En el D.F., en México D.F., hay una plaza que se llama la Plaza Garibaldi. Está llena de mariachis, ¿saben? Uno se puede parar en un semáforo, bajar la ventanilla, unos mariachis se acercan y uno le pide una de Jose Alfredo y te la cantan por un módico precio. Es un disparate, la verdad. Pero la música se vive de forma apasionada. Hay un garito en la Plaza Garibaldi que se llama Tenampa. Es difícil mantener una conversación entre el estruendo de muchos mariachis cantando cada uno la suya. Y hay un tipo que se pasea entre las mesas con una batería y te ofrece los bornes de la batería para que los agarres, para recibir una descarga. Se llaman toquecitos, y la gente paga por eso. México es todo un disparate maravilloso y es normal que uno se enamore de esa ciudad casi a primera vista.

Ismael Serrano

4/3/08

Yo creía


Quizá fuera la muerte de mi antiguo profesor la que disparó el mecanismo de autodestrucción, no sé cuánto tuvo que ver el dolor de ver morir a José Merlo con la saña destructiva de un yo contra yo, pero sí sé que fue más o menos a aquella edad cuando la cosa se recrudeció. Yo elegí, sin saber siquiera que lo había elegido (y lo peor de todo es que las elecciones inconscientes son las únicas sinceras), matarme a base de copas haciendo honor al viejo dicho que reza alicantina, borracha y fina; y lo cierto es que si hubiera seguido al ritmo que llevaba, quizá hubiera recorrido un camino parecido al de José Merlo, sólo que en lugar de palmarla de un enfisema habría sucumbido a una cirrosis.

Yo creía que me lo pasaba bien navegando en un turbulento mar de alcohol que amainaba las heridas sin llegar nunca a puerto; creía de verdad que había algo de heroico en levantarme sudando ginebra y lágrimas al lado de un bulto sin identificar, con la resaca como una piedra atada a una soga que colgara de mi cuello y que me arrastrara hacia el fondo de unas sábanas extrañas y arrugadas de las que no podía despegarme.

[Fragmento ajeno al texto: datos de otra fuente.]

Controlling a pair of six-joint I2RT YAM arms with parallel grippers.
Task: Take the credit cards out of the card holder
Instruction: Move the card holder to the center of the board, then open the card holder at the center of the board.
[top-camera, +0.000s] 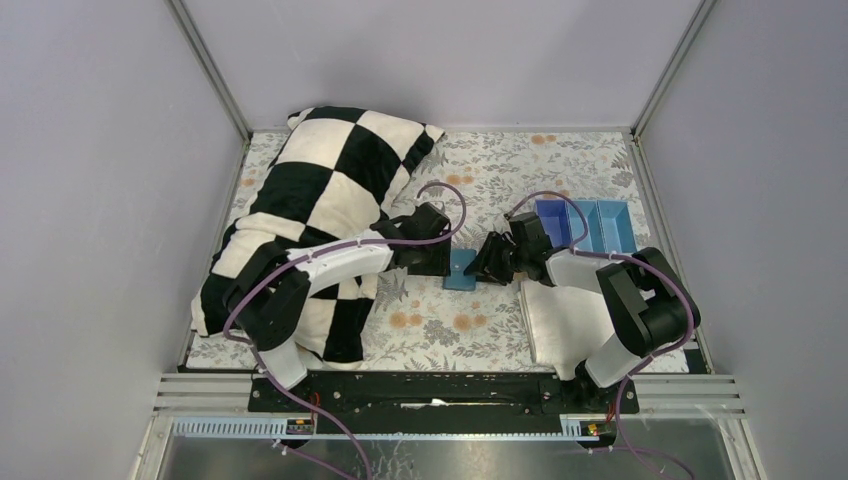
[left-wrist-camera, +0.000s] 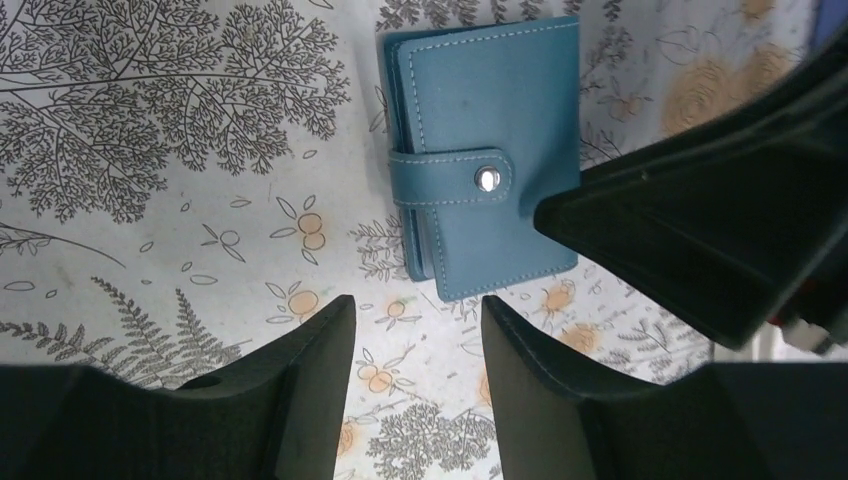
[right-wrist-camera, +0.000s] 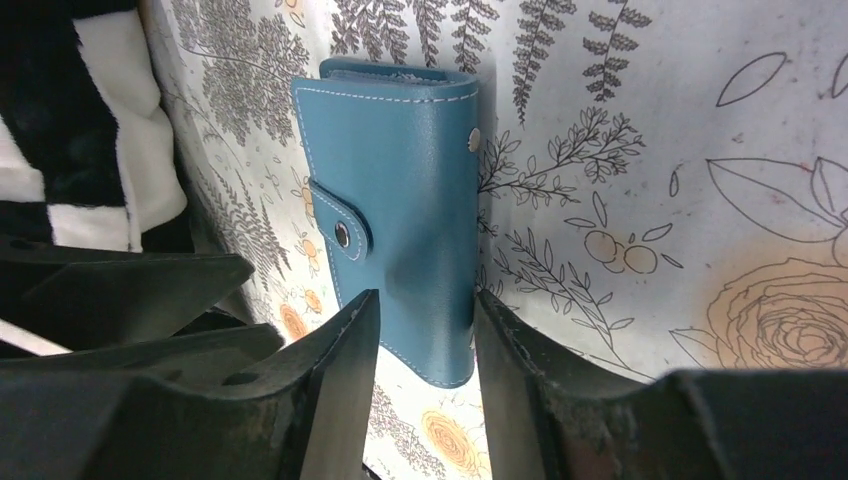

Yo creía de verdad que cada copa era como una llave mágica capaz de abrir celdas interiores desde donde liberar sentimientos y recuerdos suprimidos; creía de verdad encontrar confesores discretos y solidarios en los compañeros de borrachera y refugio en las barras de los bares en las que mis dolores no tendrían que rendir exámenes ni explicar sus orígenes.

Yo creía, lo creía de verdad, que estaba salvada si me jugaba a los bares mis últimas fichas, creía en las letras de los tangos y en la mística de las barras, y así me convertí en la loca que busca en el licor que aturda la curda que al final ponga el punto final, el último golpe de gracia y talento a la función, corriéndole un telón al corazón, casi sin esperar a oír el último aplauso.